Imagine you're trying to eat relatively cleanly. And you know that habits are really hard to form, and really, really easy to break.

So you plan your meals. You use choice architecture to avoid temptation. (For me, if there's ice cream in the house, I'll eat it.) You avoid compromise whenever possible, because compromise is the slippery slope of habit maintenance.

But what happens when you want to enjoy a beer or two with friends -- yet empty calories are the last thing you want to consume?

That's the problem Hall of Fame quarterback, Fox Sports broadcaster, and serial entrepreneur Troy Aikman set out to solve.

Keep in mind Aikman isn't new to business. For example, while still playing for the Cowboys, he and a partner took over a struggling auto dealership and grew sales by more than 200 percent the first year. (In fact, Aikman made his investment back within a year and a half.)

"Roger Staubach has been a bit of a mentor, and an example of someone who was successful athletically and built a real estate business," Aikman says, "and I've always wanted to prove to myself I could do it outside of football. I've done well with a lot of different investments, but the car business was the first thing I was really active in."

So when the idea for creating a healthier beer came along, Aikman jumped in, both because he loved the idea but also to continue to scratch his lifelong entrepreneurial itch. "I felt like this is the 'next thing' for me," Aikman says, "where I've gotten involved not as a passive investor, but where I'm all in."

The result is Eight, a beer made with organic grains and antioxidant-rich hops and without adjuncts, fillers, or sugars. "I thought we could create a 'better for you' beer," Aikman says, "and we've accomplished that."

The "we" includes seasoned beer industry co-founders, and product development by award-winning brewmaster Phil Leinhart as well as food science researchers at Oregon State University. 

"I don't feel like I have great strengths," Aikman says. "When I objectively evaluate myself, I don't think I'm great at many things. But I do think I'm great at judging people, and I've learned to trust my instincts."

Instinct is actually developed through time and experience. According to Aikman, whenever he's been wrong -- whenever he's "missed" on something -- it wasn't because the idea wasn't good. Or the concept wasn't good. Or the product wasn't good.

"It's because we couldn't execute," Aikman says, "because we had the wrong people."

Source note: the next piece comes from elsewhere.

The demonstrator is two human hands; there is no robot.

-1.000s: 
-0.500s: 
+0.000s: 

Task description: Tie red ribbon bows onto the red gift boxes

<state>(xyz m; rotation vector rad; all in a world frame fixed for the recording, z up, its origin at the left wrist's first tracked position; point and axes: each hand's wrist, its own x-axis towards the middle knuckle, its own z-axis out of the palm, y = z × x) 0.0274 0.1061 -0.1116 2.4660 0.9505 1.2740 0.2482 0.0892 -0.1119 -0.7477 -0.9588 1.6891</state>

"So what I've learned," he continues, "is to bet on people more than anything else. If you have good, smart, hard-working people, then you have a chance. So when I met my now partners, what made me feel we had a chance was that they are really smart people. I couldn't be happier with them, with the way we execute. I'm pretty strict and regimented on how I feel things should be done, and they've been with me every step of the way."  

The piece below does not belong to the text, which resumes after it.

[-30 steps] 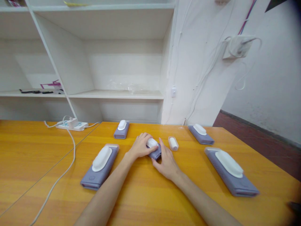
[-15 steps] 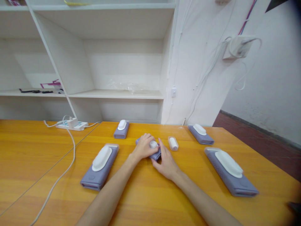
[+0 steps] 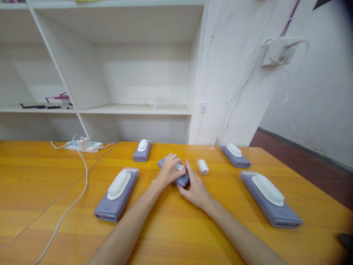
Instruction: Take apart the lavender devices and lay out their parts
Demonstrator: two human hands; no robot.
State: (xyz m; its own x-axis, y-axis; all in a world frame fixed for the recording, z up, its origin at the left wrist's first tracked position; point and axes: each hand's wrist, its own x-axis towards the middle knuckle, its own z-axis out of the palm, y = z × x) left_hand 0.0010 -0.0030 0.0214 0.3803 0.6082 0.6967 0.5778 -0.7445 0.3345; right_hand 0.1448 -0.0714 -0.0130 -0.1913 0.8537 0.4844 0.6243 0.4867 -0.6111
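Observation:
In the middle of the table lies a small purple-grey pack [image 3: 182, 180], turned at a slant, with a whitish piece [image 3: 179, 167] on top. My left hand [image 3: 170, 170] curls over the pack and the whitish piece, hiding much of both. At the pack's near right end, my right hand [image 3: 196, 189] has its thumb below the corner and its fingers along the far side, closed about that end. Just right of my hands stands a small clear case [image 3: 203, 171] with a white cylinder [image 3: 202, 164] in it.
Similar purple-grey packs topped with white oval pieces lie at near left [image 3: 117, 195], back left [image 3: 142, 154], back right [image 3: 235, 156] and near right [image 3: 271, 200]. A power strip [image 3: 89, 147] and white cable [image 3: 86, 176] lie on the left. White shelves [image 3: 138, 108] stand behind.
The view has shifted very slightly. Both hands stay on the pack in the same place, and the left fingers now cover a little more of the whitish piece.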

Which is crucial, since the beer industry is incredibly competitive -- especially this segment of the beer industry. Taste matters. But so does marketing. And distribution. And myriad other challenges and roadblocks that can derail any startup.

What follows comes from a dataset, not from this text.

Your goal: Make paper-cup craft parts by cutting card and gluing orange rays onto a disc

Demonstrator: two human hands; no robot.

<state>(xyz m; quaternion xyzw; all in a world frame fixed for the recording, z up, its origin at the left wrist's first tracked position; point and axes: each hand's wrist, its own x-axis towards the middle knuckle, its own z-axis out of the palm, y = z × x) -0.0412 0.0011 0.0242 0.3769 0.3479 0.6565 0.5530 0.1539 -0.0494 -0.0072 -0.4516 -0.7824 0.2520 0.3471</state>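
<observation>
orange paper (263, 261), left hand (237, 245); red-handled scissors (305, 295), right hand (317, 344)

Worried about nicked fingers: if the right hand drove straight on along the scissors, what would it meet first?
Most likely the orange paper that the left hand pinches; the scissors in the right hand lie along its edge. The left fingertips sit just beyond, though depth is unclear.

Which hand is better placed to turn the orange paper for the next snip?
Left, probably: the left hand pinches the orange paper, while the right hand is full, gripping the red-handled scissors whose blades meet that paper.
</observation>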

Including competition. There are approximately 9,000 breweries in the U.S., and Eight enters arguably the most competitive segment. 

Which, as Aikman realizes, makes execution crucial. That's why the introduction of Eight will be measured: In draft form in bars, restaurants, and other on-premise accounts in Texas in February, and then starting in March in can form at retail locations throughout the state.

"We felt it was time or something fresh and something new. Then, talking with people in the beer business, it became apparent that what we felt is how a lot of people feel. I was excited initially, but I'm more excited today because of the two years we've spent putting it together, getting distributors involved -- we've had a lot of good things go our way."

So what does success look like for Eight?

"If we expand outside of Texas," Aikman says, "that would be great. But if we never left Texas, that would be OK too, as long as the business is successful. But I don't have an end game or an exit in mind. I enjoy it, it's been fun, and I'm proud of the product of the brand. That in itself is success."

So is the way Aikman has crafted (pun intended) a life that balances family, his job as a broadcaster, and his entrepreneurial pursuits. What could seem overwhelming is actually energizing. By the time the football season is over, he's eager to spend more time on business; by late summer, he's excited and looking forward to football."

So why add even more to his plate by launching a beer business? "When you're in business, the scoreboard is money, but for me that's not what this is about," Aikman says. "It's not about wanting more, or accumulating more.

"It's about a challenge -- and that I don't ever want to feel like I'm not being productive, not doing what I want to do, and not learning more."

Which sounds like a perfect definition of what success looks like.